SpaceDev the world's first commercial space exploration company, today announced that Tony Spear, Mars Pathfinder project manager, and a team of seven experts have been commissioned to design an alternative mission and spacecraft for

SpaceDev's Near Earth Asteroid Prospector (NEAP).

Tony Spear was responsible for the highly successful and popular Mars

Pathfinder mission which last summer put the lander and Sojourner rover on

Mars to analyze the soil, rocks and atmosphere.

The Mars Pathfinder was the least expensive mission of its kinds and a

bold departure from the traditional size and expense of such missions. Mr.
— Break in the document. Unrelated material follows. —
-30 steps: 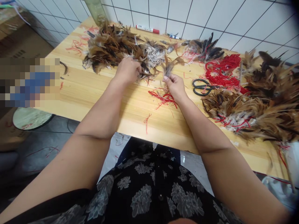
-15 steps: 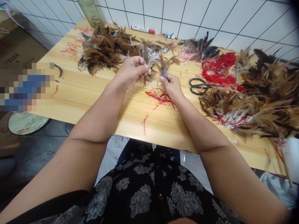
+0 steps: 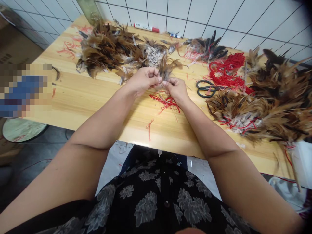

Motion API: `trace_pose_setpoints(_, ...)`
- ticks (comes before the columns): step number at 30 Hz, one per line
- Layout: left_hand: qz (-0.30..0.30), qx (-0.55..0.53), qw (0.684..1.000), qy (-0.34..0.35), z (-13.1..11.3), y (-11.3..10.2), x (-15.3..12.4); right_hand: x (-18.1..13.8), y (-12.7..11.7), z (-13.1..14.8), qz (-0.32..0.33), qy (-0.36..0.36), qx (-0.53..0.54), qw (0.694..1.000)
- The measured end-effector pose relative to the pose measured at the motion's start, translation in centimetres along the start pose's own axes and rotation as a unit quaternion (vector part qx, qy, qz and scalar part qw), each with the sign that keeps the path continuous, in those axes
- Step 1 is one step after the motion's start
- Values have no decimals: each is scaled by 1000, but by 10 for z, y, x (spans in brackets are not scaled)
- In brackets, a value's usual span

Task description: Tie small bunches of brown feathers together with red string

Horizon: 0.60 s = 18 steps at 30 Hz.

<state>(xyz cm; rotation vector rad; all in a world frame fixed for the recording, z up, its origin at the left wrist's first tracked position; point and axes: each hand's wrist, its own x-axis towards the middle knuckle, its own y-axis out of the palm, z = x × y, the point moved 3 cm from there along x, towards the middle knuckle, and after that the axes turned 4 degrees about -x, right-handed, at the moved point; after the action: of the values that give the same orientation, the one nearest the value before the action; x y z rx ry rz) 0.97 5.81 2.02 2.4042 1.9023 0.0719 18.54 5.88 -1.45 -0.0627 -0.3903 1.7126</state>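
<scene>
Over the middle of the wooden table, my left hand (image 3: 149, 79) and my right hand (image 3: 176, 89) meet at a small bunch of feathers (image 3: 166, 69). The brown-grey tips fan upward, away from me. Thumb and forefinger of my right hand pinch the base of the bunch. My left fingers are also closed at that base, touching or nearly touching my right fingertips; the exact grip there is too small to make out. Just below the hands lie cut pieces of red string (image 3: 167, 102). One short red thread (image 3: 149, 129) rests closer to the table's front edge.
A large feather pile (image 3: 104, 48) lies back left, and tied feather bundles (image 3: 273, 104) fill the right side. Black-handled scissors (image 3: 206, 88) sit beside a heap of red cord (image 3: 226, 70). A red-capped marker (image 3: 146, 28) lies by the tiled wall. A round stool (image 3: 24, 129) stands at left.
My left hand has moved right and down to meet my right hand. The feather bunch has shifted slightly left, and both hands are now together at its base. The view has shifted a little.
</scene>
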Motion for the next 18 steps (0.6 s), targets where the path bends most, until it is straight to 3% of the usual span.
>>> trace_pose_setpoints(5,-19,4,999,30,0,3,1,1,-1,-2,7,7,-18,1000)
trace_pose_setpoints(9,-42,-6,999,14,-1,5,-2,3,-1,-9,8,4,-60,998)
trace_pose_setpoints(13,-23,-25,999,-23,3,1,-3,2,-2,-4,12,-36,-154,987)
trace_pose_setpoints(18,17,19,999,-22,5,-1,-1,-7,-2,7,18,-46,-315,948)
Spear's job for SpaceDev is to use the same out of the box thinking to

design an optimal mission and a minimum cost spacecraft for NEAP. Study

results are expected in early July 1998.

James Benson, President and CEO of SpaceDev said "I am excited about Tony

and his dream team analyzing the feasibility of re-targeting NEAP to a new

and better target, asteroid Nereus. This is a wonderful and important

possibility because Nereus will fly by quite close to earth just before

the rendezvous opportunity, only .029 AU away. If we go to Nereus, a type

C asteroid, it will be the first time that close-up ground based

instrument findings can be correlated with instruments flown to and

dropped onto an asteroid."

NEAP will be the world's first commercial deep space science mission, and

will fly instruments from science teams, which have purchased insured

rides on the unmanned NEAP spacecraft.

In early 2002, Nereus will fly by very close to Earth, less than three

million miles away, only ten times the distance to the moon. A few months

later will be the best time to rendezvous with Nereus. No other probe has

ever rendezvoused with a carbonaceous asteroid.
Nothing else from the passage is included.